Abraham deviendra avocat. Défenseur du droit.

Je ne raconterai pas le reste de l'intrigue qui apportera son lot de rires, de suspense et de rebondissements inattendus, dans des séquences de procès absolument géniales ( fictives mais inspirées de faits réels soi-disant )

Je vous parlerai seulement de la science du cadre de John Ford.

Abe est un grand gaillard, qui souvent pour entrer dans ce cadre est assis les jambes allongées, posées sur son bureau, sur le bord d'une fenêtre. Quand il se lève, en douceur, c'est déjà un évènement. Il n'aura de cesse de grandir, physiquement, de dépasser ceux qui l'entourent, jusqu'à déborder ce cadre même qu'il fera un jour éclater. (Abraham Lincoln a entre autres fait abolir l'esclavage) La contre-plongée qu'oblige souvent ce haut personnage ne nous écrase jamais. Elle élève notre regard.

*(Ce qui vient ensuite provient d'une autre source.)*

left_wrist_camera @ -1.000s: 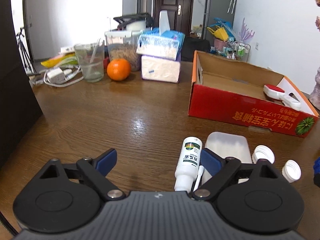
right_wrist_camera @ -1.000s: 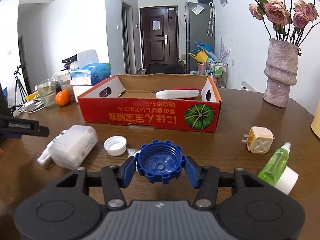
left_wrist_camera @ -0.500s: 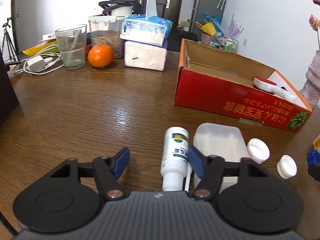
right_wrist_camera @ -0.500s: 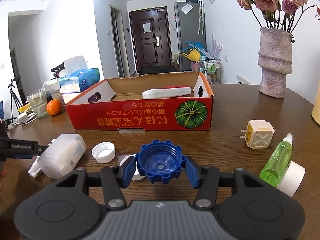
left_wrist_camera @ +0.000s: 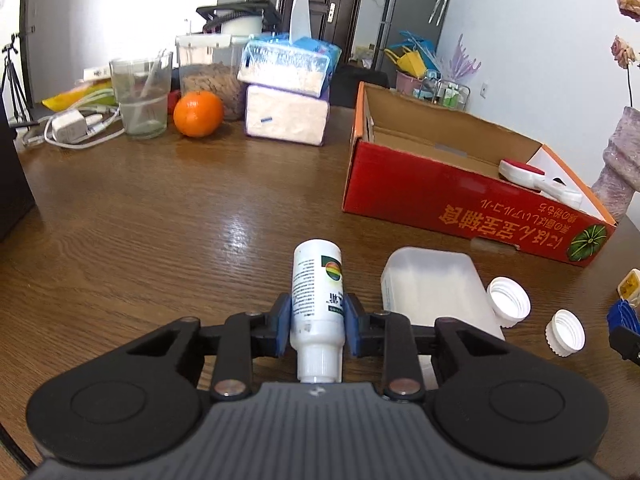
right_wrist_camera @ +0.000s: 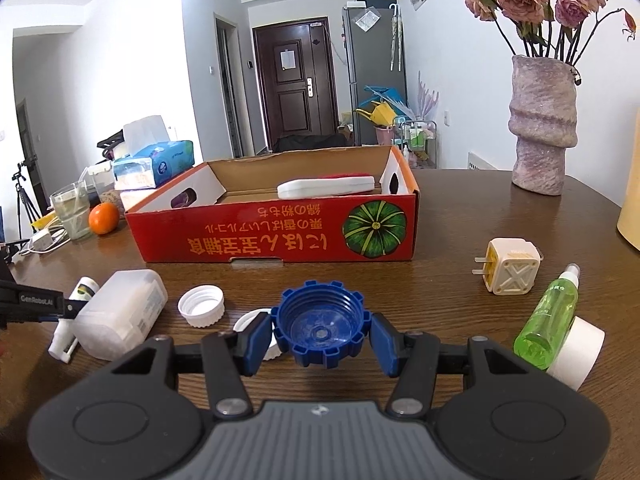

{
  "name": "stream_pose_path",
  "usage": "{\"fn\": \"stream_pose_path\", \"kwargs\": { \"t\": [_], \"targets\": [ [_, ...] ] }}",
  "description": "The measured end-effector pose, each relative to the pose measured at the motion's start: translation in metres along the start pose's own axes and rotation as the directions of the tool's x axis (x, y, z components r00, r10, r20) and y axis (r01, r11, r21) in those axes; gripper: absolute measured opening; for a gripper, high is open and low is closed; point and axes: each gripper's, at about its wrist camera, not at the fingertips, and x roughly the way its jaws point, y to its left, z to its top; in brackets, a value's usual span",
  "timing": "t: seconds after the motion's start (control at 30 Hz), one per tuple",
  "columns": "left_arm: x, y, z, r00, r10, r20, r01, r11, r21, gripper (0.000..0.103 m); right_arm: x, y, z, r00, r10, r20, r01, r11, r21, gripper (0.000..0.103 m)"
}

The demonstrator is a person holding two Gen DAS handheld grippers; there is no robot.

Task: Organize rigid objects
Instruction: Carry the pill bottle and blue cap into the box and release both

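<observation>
My left gripper [left_wrist_camera: 317, 330] is shut on a small white bottle [left_wrist_camera: 318, 296] with a green label, lying on the wooden table. My right gripper [right_wrist_camera: 320, 336] is shut on a blue ridged cap [right_wrist_camera: 320, 326], held just above the table. The red cardboard box [right_wrist_camera: 280, 240] stands open beyond it with a red-and-white tool [right_wrist_camera: 326, 187] inside. The box also shows in the left wrist view [left_wrist_camera: 460, 204]. A translucent plastic box [left_wrist_camera: 434, 292] and two white caps [left_wrist_camera: 510, 307] [left_wrist_camera: 565, 332] lie right of the bottle.
A cream plug adapter [right_wrist_camera: 510, 265], a green spray bottle [right_wrist_camera: 550, 320] and a white tape roll [right_wrist_camera: 578, 346] lie at the right. A vase [right_wrist_camera: 544, 124] stands behind. An orange [left_wrist_camera: 198, 114], a glass [left_wrist_camera: 140, 96] and tissue packs [left_wrist_camera: 286, 96] stand at the far left.
My left gripper has moved right over the white bottle and shut on it. My right gripper has risen slightly with the blue cap still in it.
</observation>
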Motion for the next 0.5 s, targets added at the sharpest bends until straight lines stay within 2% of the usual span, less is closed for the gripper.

En attendant, il chemine lentement, mais d'un pas décidé. La parole d'Abraham, sa pensée sont comme la marche têtue des mules qu'il a coutume de monter. Comme Don Quichotte, flanqué d'un Sancho trappeur et buveur de whisky.

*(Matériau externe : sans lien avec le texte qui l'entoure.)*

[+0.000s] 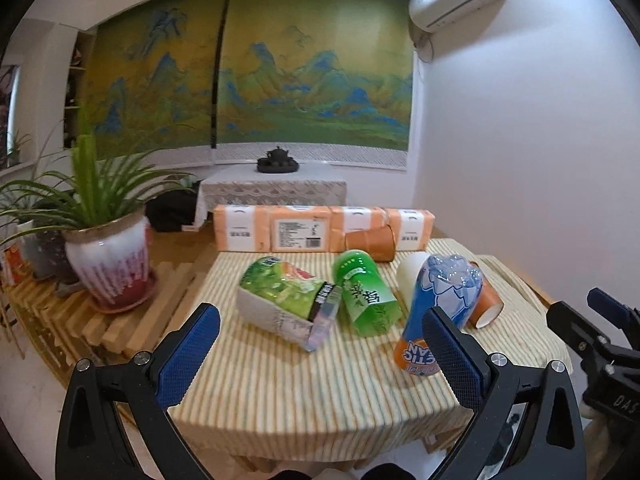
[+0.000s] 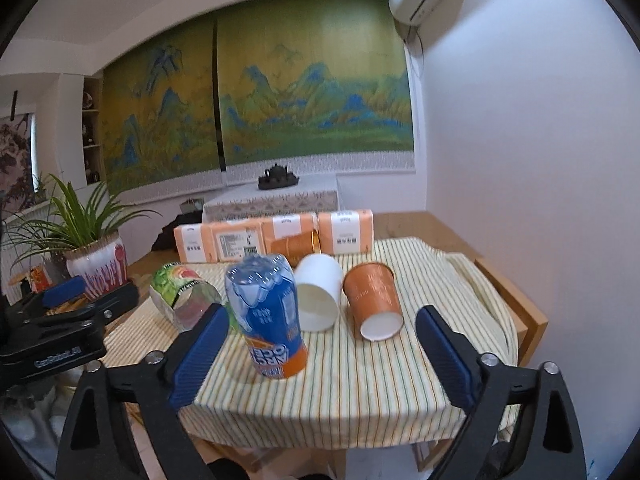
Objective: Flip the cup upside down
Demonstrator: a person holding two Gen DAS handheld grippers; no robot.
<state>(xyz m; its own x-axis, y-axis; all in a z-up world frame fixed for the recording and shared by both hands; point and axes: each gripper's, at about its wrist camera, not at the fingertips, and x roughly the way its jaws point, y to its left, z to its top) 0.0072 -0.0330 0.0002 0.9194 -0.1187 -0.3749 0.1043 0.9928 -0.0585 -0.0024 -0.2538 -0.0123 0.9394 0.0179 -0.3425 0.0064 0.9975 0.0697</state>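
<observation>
Several cups lie on their sides on the striped cloth [image 2: 360, 368]. An orange paper cup [image 2: 374, 300] lies with its mouth toward me, a white cup [image 2: 318, 298] beside it on the left. A blue-orange plastic cup [image 2: 268, 312] stands upside down, tilted. A green cup [image 1: 366, 294] and a green-white cup [image 1: 286, 300] lie further left. Another orange cup [image 1: 370, 242] lies at the back. My left gripper [image 1: 320, 356] is open and empty, short of the cups. My right gripper [image 2: 320, 352] is open and empty, near the blue-orange cup.
Orange-white packages [image 1: 320, 228] line the back of the table. A potted plant [image 1: 108, 256] stands on wooden slats at left. The table's wooden edge [image 2: 520, 304] shows at right. A low table with a teapot [image 1: 278, 160] stands behind.
</observation>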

Le talent fou de Ford pour mêler la comédie à la tragédie vient aussi de là. C'est une capacité à rire des choses les plus sérieuses, à se moquer des convenances et de la bien-pensance pour retrouver au fond des êtres quelque chose de franc et d'honnête. Quelque chose de juste. Des visages les yeux écarquillés, baignés de lumière, pour écouter les paroles profondes.

Alors, quand on doit choisir ses jurés pour faire condamner à mort ou innocenter les suspects d'un meurtre, mieux vaut prendre un jovial menteur qui s'avoue comme tel, plutôt qu'un homme grave qui jure dire la vérité.

C'est aussi une manière de voir le Cinéma: le mensonge de la fiction révèle une vérité.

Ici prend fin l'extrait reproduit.